This page gives an overview over how we handle the GDPR and privacy related issues within our products.

General setting

We provide a means of video content monetization to our publisher partners, both instream as well as outstream (in combination with our own content videos).

In both cases we rely on the consent that is given by the user to the publisher, we then act according to this consent and forward it to our SSP partners who consequently do the same downstream the supply chain. We do not collect/request user consent directly.

In the following, we describe the integration setting that we run currently with our partners.

Consent

Obtaining Consent

There are two ways of obtaining consent that we use:

1. In tag based integrations and header bidding setups, we rely on the TCF2.0 compliant user consent string that is passed to us via the appropriate request parameter fields (GET parameter in tag based integrations, gdprConsent field in the bidder request for header bidding integrations). We evaluate the consent string, adapt our behavior accordingly and pass it on to the respective demand partners for their perusal.

2. In situations where our own tech-stack is integrated with the publisher, we rely on our partners to utilize an IAB TCF2.0 compliant consent management platform (CMP) that exposes the proper JavaScript API to gain access to the consent information as collected from the website user.
   We will automatically extract the user consent and will proceed as in point 1.

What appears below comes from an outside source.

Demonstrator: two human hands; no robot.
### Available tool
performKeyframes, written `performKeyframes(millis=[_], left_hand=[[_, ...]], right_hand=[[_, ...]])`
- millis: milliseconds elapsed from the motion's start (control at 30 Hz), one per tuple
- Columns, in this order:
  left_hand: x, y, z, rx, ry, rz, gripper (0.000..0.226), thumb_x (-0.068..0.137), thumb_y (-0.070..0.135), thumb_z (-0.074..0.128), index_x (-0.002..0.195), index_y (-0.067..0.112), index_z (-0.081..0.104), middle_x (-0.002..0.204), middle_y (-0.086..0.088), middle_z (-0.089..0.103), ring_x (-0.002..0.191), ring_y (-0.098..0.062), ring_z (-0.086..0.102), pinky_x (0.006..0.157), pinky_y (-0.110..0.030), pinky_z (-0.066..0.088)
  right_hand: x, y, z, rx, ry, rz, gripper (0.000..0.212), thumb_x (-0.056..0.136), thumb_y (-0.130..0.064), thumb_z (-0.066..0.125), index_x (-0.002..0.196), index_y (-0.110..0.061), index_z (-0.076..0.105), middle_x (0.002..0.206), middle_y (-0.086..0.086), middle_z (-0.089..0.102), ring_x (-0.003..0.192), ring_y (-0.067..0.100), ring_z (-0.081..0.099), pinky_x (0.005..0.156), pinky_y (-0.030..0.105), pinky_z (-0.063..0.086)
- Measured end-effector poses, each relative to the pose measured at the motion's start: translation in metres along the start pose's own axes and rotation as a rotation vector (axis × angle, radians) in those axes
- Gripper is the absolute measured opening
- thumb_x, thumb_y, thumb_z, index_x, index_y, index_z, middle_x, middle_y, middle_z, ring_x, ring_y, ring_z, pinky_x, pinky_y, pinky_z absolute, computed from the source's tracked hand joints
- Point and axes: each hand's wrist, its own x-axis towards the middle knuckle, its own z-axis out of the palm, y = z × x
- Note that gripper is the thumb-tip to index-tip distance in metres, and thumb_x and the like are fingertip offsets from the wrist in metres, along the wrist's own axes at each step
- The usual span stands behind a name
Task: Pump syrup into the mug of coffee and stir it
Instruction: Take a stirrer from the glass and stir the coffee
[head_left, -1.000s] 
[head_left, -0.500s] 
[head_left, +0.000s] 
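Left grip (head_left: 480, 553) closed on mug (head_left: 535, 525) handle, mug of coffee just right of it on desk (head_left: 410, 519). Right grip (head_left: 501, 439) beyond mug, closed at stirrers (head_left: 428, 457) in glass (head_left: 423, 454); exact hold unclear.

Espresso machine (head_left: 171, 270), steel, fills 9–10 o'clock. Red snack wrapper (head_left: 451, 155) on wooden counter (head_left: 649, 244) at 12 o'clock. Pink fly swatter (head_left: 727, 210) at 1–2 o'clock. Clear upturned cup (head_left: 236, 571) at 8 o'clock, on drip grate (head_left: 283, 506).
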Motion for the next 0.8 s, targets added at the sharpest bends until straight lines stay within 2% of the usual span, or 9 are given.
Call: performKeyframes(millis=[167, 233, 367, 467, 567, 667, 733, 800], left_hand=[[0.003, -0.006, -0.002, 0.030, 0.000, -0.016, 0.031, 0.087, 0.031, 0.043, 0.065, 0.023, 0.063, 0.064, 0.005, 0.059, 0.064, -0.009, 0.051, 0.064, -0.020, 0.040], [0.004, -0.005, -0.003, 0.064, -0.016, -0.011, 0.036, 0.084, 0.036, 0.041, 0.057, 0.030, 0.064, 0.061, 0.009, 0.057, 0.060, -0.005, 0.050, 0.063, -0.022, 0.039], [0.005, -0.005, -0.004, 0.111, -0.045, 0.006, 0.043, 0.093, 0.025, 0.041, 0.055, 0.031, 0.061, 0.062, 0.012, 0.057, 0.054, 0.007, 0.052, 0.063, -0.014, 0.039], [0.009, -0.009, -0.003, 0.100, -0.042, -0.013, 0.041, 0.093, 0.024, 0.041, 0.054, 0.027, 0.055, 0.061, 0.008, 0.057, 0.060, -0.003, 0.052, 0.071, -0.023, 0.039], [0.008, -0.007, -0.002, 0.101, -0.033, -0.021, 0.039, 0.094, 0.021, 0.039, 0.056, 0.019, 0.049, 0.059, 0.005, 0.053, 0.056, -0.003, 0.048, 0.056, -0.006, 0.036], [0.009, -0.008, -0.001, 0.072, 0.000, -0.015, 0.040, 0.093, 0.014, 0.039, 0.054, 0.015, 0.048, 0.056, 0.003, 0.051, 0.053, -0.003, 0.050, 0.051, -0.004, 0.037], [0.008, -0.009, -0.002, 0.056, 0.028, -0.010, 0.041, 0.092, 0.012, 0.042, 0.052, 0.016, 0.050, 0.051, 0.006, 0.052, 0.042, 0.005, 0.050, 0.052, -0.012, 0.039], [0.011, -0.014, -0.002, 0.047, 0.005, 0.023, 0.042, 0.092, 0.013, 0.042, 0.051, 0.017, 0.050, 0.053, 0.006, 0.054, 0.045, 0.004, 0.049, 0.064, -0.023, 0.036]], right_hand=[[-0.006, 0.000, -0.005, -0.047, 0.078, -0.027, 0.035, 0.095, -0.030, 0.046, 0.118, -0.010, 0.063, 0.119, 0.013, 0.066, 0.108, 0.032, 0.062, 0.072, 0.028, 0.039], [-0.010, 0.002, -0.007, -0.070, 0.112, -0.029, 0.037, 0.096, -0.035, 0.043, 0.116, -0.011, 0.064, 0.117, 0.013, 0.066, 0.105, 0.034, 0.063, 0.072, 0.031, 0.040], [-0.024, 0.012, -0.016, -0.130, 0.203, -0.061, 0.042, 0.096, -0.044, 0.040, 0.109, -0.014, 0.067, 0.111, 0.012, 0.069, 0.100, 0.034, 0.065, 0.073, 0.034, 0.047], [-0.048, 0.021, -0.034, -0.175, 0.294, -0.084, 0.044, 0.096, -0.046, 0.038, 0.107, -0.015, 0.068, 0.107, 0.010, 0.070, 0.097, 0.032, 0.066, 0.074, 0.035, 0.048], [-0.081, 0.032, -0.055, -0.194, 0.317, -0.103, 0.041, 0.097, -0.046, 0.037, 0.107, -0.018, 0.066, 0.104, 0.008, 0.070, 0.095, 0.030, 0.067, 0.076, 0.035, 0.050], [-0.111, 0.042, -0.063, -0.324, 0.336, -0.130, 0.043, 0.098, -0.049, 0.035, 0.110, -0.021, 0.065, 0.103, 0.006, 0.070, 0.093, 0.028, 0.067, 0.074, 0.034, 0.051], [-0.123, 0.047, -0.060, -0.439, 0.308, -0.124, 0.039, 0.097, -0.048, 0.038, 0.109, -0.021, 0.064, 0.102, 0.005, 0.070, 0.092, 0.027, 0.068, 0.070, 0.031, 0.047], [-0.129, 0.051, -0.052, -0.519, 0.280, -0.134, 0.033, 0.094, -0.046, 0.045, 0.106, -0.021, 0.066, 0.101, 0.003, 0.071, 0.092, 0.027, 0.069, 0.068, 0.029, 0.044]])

Basic functionality - Content delivery

For our basic functionality of delivering content videos, no consent whatsoever is needed. There are no information/cookies that are stored on the client side nor any actions on our side that require user consent.

Marketing

The consent required for marketing options depends on the specific integration that we run with our publisher partners.

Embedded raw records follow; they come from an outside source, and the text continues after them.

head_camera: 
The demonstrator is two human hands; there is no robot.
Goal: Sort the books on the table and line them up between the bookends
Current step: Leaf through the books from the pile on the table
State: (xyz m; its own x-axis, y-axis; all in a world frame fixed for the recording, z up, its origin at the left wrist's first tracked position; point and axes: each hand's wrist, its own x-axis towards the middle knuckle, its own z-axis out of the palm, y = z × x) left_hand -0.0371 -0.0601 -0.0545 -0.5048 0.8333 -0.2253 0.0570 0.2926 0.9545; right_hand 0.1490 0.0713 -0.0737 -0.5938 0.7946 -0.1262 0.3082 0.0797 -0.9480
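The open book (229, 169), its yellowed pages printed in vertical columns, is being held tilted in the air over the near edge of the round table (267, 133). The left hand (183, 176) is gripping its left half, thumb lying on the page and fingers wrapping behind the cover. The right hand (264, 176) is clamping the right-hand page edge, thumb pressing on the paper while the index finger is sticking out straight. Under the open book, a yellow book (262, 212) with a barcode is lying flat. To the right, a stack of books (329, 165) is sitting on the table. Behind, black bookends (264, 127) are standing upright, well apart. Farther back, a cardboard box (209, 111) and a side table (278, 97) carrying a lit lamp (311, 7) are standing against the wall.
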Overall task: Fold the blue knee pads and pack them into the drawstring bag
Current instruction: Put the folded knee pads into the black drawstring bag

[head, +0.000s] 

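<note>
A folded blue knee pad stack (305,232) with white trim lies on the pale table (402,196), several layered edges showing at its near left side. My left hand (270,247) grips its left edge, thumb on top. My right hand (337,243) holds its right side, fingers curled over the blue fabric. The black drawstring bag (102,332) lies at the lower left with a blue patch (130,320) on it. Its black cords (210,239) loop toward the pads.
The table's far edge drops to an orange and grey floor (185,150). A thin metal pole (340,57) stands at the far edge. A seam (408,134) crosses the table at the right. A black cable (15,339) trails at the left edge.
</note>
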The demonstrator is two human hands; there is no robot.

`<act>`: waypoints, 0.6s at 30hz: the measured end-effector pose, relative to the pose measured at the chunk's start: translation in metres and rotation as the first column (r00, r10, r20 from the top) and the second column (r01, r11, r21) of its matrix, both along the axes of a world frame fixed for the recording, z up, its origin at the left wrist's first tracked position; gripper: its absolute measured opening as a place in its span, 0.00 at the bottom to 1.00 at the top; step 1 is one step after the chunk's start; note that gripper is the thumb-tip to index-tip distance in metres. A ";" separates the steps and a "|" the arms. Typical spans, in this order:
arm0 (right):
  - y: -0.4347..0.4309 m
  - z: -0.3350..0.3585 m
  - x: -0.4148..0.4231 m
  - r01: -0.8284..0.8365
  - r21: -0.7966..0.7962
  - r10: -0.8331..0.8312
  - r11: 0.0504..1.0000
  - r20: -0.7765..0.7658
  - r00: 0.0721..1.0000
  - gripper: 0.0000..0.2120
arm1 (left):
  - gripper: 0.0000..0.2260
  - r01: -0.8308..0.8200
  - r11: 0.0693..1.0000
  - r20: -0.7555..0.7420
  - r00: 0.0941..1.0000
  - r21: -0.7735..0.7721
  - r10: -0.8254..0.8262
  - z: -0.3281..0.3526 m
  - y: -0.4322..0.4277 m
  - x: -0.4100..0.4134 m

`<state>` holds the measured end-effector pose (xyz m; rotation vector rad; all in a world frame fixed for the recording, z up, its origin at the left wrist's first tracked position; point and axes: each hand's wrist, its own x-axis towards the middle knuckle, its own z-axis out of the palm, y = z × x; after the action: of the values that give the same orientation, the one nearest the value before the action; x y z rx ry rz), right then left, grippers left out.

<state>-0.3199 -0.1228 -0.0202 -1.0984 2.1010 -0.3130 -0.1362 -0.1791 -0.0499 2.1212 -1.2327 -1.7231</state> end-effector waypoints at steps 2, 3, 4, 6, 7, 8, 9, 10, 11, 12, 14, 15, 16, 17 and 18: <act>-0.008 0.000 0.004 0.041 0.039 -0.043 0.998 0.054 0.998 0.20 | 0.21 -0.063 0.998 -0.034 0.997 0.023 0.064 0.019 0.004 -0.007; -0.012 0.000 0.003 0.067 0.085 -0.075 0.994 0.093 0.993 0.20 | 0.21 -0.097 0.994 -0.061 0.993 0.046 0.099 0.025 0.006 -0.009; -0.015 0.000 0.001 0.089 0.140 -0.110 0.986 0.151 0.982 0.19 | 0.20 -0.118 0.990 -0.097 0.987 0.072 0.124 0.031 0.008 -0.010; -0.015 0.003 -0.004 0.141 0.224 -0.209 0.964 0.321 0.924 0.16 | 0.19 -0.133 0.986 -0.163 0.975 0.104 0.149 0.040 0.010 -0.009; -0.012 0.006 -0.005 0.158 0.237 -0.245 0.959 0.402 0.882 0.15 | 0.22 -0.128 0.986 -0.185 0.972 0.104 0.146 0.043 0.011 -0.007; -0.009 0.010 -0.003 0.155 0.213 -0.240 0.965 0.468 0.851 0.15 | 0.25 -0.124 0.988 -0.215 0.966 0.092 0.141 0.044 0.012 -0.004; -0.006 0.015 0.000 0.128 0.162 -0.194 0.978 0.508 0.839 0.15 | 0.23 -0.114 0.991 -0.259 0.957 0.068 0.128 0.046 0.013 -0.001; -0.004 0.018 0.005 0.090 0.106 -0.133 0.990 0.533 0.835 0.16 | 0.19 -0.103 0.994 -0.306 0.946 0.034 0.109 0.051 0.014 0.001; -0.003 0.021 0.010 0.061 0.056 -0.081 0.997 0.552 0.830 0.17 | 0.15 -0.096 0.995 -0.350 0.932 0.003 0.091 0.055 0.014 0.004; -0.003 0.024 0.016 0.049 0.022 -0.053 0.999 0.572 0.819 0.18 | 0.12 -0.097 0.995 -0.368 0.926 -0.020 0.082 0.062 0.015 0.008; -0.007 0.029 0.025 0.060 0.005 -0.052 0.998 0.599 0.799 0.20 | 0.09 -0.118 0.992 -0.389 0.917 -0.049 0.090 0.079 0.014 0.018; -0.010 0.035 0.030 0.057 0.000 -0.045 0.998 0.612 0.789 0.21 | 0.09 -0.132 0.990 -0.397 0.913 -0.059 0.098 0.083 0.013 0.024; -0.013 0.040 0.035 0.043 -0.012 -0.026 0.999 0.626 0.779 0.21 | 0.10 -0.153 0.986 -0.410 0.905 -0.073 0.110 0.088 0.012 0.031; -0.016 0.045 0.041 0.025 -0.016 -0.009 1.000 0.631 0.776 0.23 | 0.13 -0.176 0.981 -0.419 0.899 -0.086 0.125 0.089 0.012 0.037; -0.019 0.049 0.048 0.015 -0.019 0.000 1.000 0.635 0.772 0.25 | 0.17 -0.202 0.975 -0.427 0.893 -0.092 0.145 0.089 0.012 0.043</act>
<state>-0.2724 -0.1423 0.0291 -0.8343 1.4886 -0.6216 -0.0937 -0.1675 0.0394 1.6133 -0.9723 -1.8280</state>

In general, we require consent for the following purposes:

• Purpose 1: we store a randomized and anonymous user-specific identifier (UUID) in a cookie on the client side, no personal information whatsoever are contained within that cookie and we are not able to reconstruct a connection to a physical subject at any given stage

• Purpose 2: for basic ad selection we will use the stored UUID cookie for capping the frequency, a user is presented a given ad; also, we will use the content of the current surroundings to identify the context the placement is located in

• Purposes 7 and 8: we measure both ad and content performance, optimize demand (and content where applicable) delivery according to these measurements and report performance to both publishers and advertisers

• Purpose 9: for the purpose of gaining audience insights, we combine market research data and panel audience information with insights about the content/context of the current website to derive content based target audience predictions

• Purpose 10: all collected measurement data will continuously enter our machine learning models and algorithms to allow an ongoing learning process and ultimately a user independent, content-based targeting option

We claim legitimate interest for purposes 2, 7 and 8 and require consent for purposes 1, 9 and 10.

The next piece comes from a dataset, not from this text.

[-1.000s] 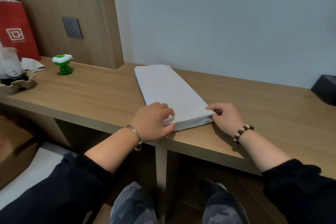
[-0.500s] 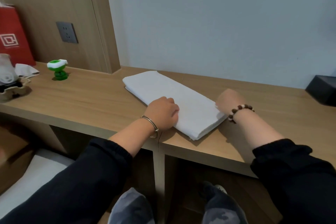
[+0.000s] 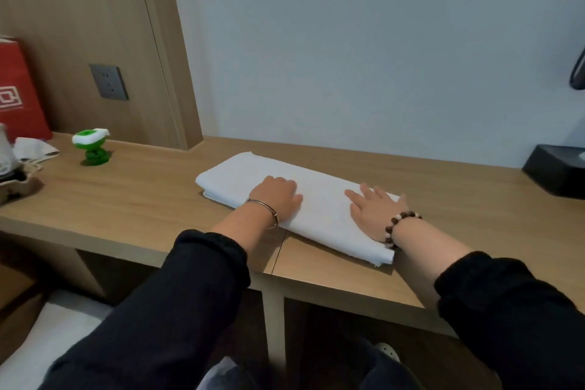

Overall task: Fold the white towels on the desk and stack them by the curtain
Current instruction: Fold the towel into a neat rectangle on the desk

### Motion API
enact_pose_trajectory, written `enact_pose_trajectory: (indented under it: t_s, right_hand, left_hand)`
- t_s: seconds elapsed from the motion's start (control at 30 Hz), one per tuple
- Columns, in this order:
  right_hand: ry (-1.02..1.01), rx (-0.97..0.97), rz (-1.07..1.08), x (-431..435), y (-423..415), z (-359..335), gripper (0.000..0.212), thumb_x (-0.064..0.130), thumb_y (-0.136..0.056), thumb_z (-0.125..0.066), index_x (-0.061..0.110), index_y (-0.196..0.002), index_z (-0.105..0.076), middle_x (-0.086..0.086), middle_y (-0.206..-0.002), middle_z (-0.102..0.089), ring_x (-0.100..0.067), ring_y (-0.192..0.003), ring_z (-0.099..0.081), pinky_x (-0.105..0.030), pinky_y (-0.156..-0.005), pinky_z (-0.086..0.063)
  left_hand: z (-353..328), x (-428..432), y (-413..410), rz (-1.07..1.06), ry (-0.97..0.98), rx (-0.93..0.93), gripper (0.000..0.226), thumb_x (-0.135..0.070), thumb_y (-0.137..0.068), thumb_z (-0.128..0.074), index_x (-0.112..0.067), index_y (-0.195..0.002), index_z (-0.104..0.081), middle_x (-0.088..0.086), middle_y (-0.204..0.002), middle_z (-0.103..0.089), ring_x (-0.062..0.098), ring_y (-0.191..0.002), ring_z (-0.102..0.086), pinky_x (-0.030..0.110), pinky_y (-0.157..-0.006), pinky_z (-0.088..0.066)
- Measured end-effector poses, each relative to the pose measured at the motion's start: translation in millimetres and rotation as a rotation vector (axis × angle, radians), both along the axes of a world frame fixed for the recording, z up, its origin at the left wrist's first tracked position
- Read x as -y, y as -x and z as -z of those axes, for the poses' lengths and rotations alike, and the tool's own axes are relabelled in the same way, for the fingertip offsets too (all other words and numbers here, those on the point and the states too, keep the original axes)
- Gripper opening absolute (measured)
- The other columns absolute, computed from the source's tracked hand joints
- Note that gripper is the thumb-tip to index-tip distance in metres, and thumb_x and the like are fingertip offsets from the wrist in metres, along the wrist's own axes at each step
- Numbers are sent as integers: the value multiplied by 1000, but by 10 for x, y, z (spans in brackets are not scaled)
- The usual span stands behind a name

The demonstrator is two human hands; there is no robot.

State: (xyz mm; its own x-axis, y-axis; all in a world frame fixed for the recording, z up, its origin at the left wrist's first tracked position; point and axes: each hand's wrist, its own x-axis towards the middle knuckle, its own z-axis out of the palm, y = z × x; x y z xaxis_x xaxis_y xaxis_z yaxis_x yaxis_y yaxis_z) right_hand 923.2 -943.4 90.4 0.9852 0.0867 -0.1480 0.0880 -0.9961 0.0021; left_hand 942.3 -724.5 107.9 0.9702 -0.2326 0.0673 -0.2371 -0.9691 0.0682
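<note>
White towel (image 3: 319, 209), folded into long strip, lay slantwise on bench (image 3: 126, 199), right end near front edge. Left hand (image 3: 277, 199) rested palm-down on left-middle of towel; right hand (image 3: 373, 215) lay flat on right part, fingers spread. Neither hand gripped cloth. Step judged: pressing strip smooth ahead of further fold. Next move likely called for pinching one end, carrying it over to other with edges aligned, then shifting bundle toward curtain, which was out of view.
</note>
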Motion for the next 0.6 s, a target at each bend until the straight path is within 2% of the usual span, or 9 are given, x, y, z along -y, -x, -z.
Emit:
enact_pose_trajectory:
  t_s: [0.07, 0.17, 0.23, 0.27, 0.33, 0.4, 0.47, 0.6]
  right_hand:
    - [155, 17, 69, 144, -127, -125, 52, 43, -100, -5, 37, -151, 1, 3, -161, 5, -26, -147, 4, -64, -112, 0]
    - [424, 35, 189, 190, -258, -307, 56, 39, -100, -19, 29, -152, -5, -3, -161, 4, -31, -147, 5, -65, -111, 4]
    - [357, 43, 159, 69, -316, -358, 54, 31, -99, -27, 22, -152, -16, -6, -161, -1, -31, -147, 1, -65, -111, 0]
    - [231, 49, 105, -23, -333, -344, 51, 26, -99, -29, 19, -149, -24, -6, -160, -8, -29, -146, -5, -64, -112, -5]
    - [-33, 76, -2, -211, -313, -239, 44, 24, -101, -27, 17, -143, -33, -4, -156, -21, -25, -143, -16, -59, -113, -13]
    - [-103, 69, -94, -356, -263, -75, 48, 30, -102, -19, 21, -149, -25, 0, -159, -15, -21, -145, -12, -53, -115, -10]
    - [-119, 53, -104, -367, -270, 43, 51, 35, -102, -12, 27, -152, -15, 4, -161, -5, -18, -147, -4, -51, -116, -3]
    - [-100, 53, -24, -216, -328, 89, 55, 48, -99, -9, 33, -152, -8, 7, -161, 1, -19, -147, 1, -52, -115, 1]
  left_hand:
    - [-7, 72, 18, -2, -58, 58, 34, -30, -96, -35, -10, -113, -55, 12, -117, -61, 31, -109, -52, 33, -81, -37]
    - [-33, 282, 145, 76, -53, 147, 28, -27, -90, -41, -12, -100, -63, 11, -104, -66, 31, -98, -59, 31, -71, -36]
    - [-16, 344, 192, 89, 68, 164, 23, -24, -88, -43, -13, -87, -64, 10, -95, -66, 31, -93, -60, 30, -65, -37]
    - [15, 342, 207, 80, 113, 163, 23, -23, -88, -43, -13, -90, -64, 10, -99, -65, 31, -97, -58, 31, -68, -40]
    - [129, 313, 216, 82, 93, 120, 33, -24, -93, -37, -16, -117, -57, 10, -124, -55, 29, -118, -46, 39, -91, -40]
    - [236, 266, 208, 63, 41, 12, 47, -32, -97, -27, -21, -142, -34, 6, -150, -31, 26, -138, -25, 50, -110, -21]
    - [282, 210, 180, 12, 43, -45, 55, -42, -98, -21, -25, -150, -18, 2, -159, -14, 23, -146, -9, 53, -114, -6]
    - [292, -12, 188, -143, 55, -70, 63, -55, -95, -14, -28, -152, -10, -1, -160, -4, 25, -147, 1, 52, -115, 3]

In addition, we claim legitimate interest for special purposes 1 and 2:

• Special Purpose 1: to ensure security, prevent ad fraud and for debug purposes we collect and measure additional events like timeout behavior, viewability metrics, error statistics etc. The statistics gathered under this special purpose are solely used for identifying and fixing software bugs and to ensure overall operability of our systems (not to improve our products in any way).

• Special Purpose 2: to enable users to see and interact with content and/or ads we receive and respond to publisher sites' requests, send ad requests and receive ad responses from demand partners and deliver back to the requesting IP address. This includes logging of ad/content delivery without storing any user specific data.

Header Bidding

In case of header bidding integrations, ad calls to our demand partners are not made from the client but from the server side within our product ecosystem. For our buying partners to successfully bid on inventory (for programmatic advertising), DPSs in almost all cases require a user ID to be included in the bid request.

As the ad call does not originate from the client side, potential buyers do not have access to user information they might have previously stored with client. In order to mitigate this, we use our own UUID ID cookie (as stored under Purpose 1 above), match it with demand partner UUIDs and maintain cookie ID matching tables. To this end we require user consent for Purposes 3 and 4 (creating a personalized ads profile and selecting ads based on that profile). Although we do not create personal user profiles on these grounds, we are part of the buyers' process in doing so.

Legitimate interest assessments

In addition to the above consent handling requirements and procedures, we document the conducted legitimate interest assessments and their outcomes in the following. To review our assessment, click on the respective link.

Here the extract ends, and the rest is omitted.